### RECORDED DATA

================================

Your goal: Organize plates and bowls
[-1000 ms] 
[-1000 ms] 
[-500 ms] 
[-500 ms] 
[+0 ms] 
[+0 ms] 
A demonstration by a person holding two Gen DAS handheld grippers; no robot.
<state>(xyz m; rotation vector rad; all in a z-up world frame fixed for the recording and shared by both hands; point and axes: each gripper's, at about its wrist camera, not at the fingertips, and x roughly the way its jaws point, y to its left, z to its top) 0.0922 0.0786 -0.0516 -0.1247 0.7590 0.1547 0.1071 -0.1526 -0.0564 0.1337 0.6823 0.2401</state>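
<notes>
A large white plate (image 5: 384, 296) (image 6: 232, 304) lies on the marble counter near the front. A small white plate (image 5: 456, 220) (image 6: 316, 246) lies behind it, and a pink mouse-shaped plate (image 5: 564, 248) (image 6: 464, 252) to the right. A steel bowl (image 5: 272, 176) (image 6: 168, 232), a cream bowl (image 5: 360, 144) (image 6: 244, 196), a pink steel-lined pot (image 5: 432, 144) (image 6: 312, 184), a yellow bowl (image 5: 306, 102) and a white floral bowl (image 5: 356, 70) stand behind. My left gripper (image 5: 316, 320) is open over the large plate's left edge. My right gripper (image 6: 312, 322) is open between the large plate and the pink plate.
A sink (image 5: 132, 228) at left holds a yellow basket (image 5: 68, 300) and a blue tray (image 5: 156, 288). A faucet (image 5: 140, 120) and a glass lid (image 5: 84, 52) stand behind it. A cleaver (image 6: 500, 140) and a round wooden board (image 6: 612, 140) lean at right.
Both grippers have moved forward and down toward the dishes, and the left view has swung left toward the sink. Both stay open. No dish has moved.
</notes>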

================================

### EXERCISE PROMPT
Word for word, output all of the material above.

### TASK OUTPUT
Your goal: Organize plates and bowls
[-1000 ms] 
[-1000 ms] 
[-500 ms] 
[-500 ms] 
[+0 ms] 
[+0 ms] 
A demonstration by a person holding two Gen DAS handheld grippers; no robot.
<state>(xyz m; rotation vector rad; all in a z-up world frame fixed for the recording and shared by both hands; point and axes: each gripper's, at about its wrist camera, not at the fingertips, and x roughly the way its jaws point, y to its left, z to its top) 0.0922 0.0786 -0.0516 -0.1247 0.7590 0.1547 0.1071 -0.1526 -0.0564 0.1337 0.6823 0.2401</state>
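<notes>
A large white plate (image 5: 384, 296) (image 6: 232, 304) lies on the marble counter near the front. A small white plate (image 5: 456, 220) (image 6: 316, 246) lies behind it, and a pink mouse-shaped plate (image 5: 564, 248) (image 6: 464, 252) to the right. A steel bowl (image 5: 272, 176) (image 6: 168, 232), a cream bowl (image 5: 360, 144) (image 6: 244, 196), a pink steel-lined pot (image 5: 432, 144) (image 6: 312, 184), a yellow bowl (image 5: 306, 102) and a white floral bowl (image 5: 356, 70) stand behind. My left gripper (image 5: 316, 320) is open over the large plate's left edge. My right gripper (image 6: 312, 322) is open between the large plate and the pink plate.
A sink (image 5: 132, 228) at left holds a yellow basket (image 5: 68, 300) and a blue tray (image 5: 156, 288). A faucet (image 5: 140, 120) and a glass lid (image 5: 84, 52) stand behind it. A cleaver (image 6: 500, 140) and a round wooden board (image 6: 612, 140) lean at right.
Both grippers have moved forward and down toward the dishes, and the left view has swung left toward the sink. Both stay open. No dish has moved.
</notes>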

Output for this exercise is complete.